🤖 AI Summary
Existing audio encoders are typically specialized for a single domain—such as speech, environmental sounds, or music—and lack general-purpose representational capabilities. This work proposes UniWhisper, the first framework to introduce instruction tuning into universal audio representation learning. By unifying heterogeneous audio tasks into an instruction–response format and employing a continual multi-task training strategy, UniWhisper enables cross-domain joint modeling within a single Whisper encoder, without requiring task-specific heads or loss functions. Experimental results demonstrate that UniWhisper significantly outperforms the original Whisper across 20 diverse tasks, achieving MLP probe and kNN normalized weighted average scores of 0.81 and 0.61, respectively, compared to Whisper’s 0.64 and 0.46. Moreover, UniWhisper maintains strong speech performance while offering efficient inference and robust generalization.
📝 Abstract
A universal audio representation should capture fine-grained speech cues and high-level semantics for environmental sounds and music in a single encoder. Existing encoders often excel in one domain but degrade in others.

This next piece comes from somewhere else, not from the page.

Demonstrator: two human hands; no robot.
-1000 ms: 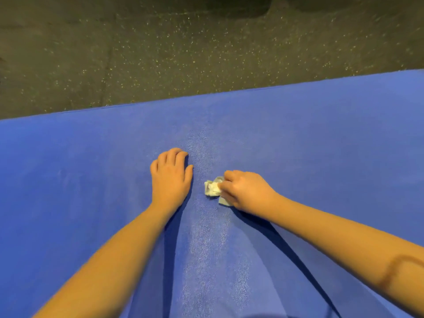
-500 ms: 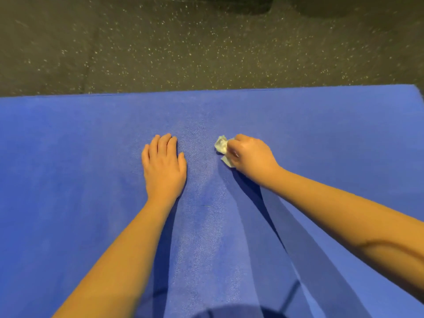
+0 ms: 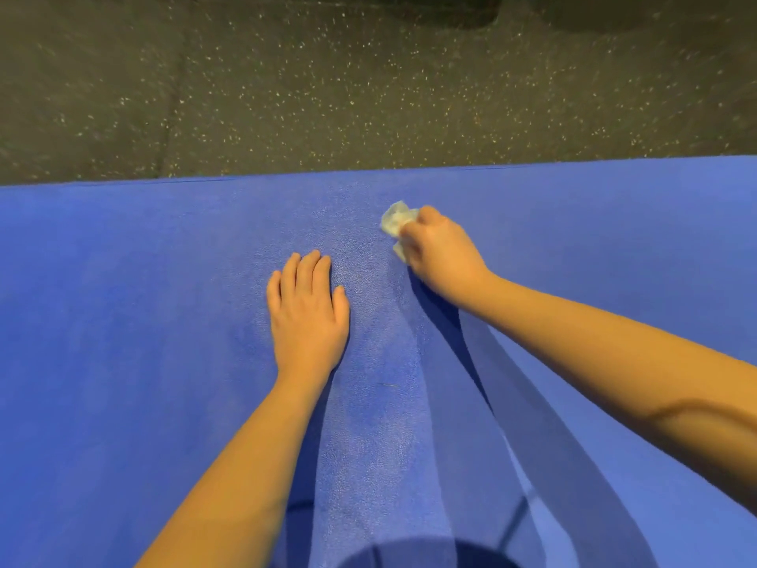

We propose UniWhisper, an efficient continual multi-task training framework that casts heterogeneous audio tasks into a unified instruction and answer format. This enables standard next-token training without task-specific heads and losses. We train it on 38k hours of public audio and assess the encoder using shallow MLP probes and k-nearest neighbors (kNN) on 20 tasks spanning speech, environmental sound, and music. UniWhisper reaches normalized weighted averages of 0.81 with MLP probes and 0.61 with kNN, compared to 0.64 and 0.46 for Whisper, while retaining strong speech performance.